Des bancs de brumes épaisses et fantomatiques
Protègent ma retraite en ce lieu désertique.
La nuit est silencieuse et chaude,
Les genêts bruissent à mon passage
Et les petites lucioles brodent
Des constellations inconnues des sages.
J’enfonce mes pieds nus avec délice
Dans le tapis moelleux de la mousse.
Baignées par la clarté de la lune rousse,
Les fleurs de mes secrets ouvrent leurs fragiles calices.
Cachée au milieu des fougères,
Ma couche est un lit de bruyère
A l’abri des grands arbres tutélaires.
Les larmes de rosée me désaltèrent,
Ornent mes cheveux longs et pâles
D’un diadème de perles irisées.
Point d’autre parure, à part un châle
Et un doux parfum anisé.
Parfois le bruit sec d’une branche morte
Rompt le silence et m’avertit d’une présence.
J’écoute les sons que le vent porte,
Mais bientôt, je reconnais le pas de danse
De ma blanche Licorne bien-aimée.
Sa crinière brille comme des fils de soie
Et sa corne d’or pâle torsadée
Renvoie la lumière de Séléné sur les bois.
J’ai toujours avec moi une pomme sucrée
Qu’elle prend avec délicatesse,
Parfois elle me laisse la monter
Pour une course folle et débridée
Jusqu’à la Pierre aux Loups.
Galopant sans faiblesse,
A se rompre le cou,
Elle m’emporte et le vent fouette mon visage,
Malmène mes cheveux, les mêle à sa crinière.
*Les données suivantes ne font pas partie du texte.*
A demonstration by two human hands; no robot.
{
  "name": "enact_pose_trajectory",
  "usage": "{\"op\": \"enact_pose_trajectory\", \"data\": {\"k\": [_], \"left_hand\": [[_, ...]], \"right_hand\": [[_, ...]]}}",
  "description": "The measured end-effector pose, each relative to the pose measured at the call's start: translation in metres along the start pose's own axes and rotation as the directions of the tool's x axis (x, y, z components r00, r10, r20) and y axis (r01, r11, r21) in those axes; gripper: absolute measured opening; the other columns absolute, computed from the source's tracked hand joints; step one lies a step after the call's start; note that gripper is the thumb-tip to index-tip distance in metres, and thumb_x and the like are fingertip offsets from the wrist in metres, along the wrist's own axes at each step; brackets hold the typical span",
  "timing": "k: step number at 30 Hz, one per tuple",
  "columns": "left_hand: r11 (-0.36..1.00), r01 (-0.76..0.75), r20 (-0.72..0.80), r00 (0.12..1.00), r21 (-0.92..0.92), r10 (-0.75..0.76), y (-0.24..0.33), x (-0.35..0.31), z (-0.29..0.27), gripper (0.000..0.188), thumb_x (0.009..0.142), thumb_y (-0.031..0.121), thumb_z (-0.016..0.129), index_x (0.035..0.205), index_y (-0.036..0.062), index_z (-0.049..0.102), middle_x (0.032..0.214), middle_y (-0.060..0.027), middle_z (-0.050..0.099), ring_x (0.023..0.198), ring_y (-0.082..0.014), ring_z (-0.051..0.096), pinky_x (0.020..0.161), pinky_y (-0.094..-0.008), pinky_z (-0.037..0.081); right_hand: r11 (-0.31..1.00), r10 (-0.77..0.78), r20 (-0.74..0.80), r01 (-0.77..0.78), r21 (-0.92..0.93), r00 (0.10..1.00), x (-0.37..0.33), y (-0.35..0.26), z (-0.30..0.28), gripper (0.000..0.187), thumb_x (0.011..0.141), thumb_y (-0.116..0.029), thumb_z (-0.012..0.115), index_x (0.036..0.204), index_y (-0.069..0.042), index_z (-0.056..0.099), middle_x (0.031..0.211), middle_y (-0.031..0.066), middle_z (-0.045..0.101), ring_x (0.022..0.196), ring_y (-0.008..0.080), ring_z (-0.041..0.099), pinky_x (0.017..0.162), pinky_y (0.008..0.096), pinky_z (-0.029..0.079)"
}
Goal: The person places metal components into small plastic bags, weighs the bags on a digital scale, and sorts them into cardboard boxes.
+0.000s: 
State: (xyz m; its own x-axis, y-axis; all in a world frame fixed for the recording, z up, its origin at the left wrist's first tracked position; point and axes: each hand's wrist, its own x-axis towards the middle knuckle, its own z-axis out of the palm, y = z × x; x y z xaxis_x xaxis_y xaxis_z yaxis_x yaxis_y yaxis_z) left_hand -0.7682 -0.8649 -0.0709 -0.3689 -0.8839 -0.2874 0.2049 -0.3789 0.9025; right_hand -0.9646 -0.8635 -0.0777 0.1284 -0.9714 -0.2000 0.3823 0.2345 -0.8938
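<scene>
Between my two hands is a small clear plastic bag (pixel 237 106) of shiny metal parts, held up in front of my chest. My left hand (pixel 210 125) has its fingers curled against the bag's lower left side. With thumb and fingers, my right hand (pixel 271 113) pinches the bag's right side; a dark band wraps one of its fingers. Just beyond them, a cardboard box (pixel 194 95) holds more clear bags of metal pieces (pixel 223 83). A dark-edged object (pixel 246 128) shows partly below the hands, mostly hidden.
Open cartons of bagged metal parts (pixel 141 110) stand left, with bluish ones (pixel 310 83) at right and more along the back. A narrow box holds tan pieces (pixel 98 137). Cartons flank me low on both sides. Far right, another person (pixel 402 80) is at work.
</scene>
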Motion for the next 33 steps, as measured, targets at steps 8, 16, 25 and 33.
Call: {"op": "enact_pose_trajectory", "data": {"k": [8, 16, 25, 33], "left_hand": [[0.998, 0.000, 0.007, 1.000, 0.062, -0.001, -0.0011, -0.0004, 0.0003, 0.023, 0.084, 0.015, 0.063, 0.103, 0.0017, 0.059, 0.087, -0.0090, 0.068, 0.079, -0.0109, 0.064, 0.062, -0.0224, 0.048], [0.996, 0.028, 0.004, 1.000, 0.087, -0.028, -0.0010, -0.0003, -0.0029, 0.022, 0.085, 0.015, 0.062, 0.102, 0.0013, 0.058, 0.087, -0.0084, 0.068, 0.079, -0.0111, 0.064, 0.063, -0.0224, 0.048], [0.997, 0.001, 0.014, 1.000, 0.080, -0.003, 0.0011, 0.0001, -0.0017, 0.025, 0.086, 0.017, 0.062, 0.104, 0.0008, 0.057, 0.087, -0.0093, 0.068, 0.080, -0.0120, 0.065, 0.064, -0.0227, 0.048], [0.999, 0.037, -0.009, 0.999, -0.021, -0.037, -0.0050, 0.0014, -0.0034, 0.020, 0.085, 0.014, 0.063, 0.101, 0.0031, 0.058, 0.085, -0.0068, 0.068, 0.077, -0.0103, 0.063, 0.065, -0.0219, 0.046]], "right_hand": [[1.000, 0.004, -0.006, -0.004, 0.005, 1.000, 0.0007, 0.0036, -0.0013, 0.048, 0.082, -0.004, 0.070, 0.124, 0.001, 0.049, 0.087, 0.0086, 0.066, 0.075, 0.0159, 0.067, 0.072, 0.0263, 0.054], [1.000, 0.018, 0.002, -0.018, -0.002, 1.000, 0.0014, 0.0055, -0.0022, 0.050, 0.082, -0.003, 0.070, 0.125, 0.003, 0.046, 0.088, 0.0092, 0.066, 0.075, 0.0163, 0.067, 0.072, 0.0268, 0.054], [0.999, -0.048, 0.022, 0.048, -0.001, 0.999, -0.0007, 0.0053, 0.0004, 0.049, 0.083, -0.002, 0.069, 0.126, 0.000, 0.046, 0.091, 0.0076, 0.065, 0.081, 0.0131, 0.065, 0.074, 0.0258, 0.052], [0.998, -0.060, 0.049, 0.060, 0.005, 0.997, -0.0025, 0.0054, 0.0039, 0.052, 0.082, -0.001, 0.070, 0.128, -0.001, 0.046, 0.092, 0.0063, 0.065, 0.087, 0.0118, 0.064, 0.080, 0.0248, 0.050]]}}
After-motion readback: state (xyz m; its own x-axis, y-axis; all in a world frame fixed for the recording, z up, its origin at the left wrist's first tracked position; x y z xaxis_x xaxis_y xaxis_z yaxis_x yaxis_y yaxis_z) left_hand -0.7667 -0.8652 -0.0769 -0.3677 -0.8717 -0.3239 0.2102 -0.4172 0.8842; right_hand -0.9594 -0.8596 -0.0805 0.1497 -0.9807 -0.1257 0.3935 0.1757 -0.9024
Dans cet étrange et véloce équipage,
Je ne dépasse jamais la lisière.
Nous savons qu’il ne faudrait pas s’y risquer,
C’est le territoire du peuple des hommes.
Ils sont souvent sombres et mauvais,
De leurs méfaits, je ne fais plus la somme.
Ceux qui m’ont un jour aperçue
M’appellent la Dame à la Licorne,
Ceux qui m’ont un jour entrevue
M’appellent la Fée du bois des ornes.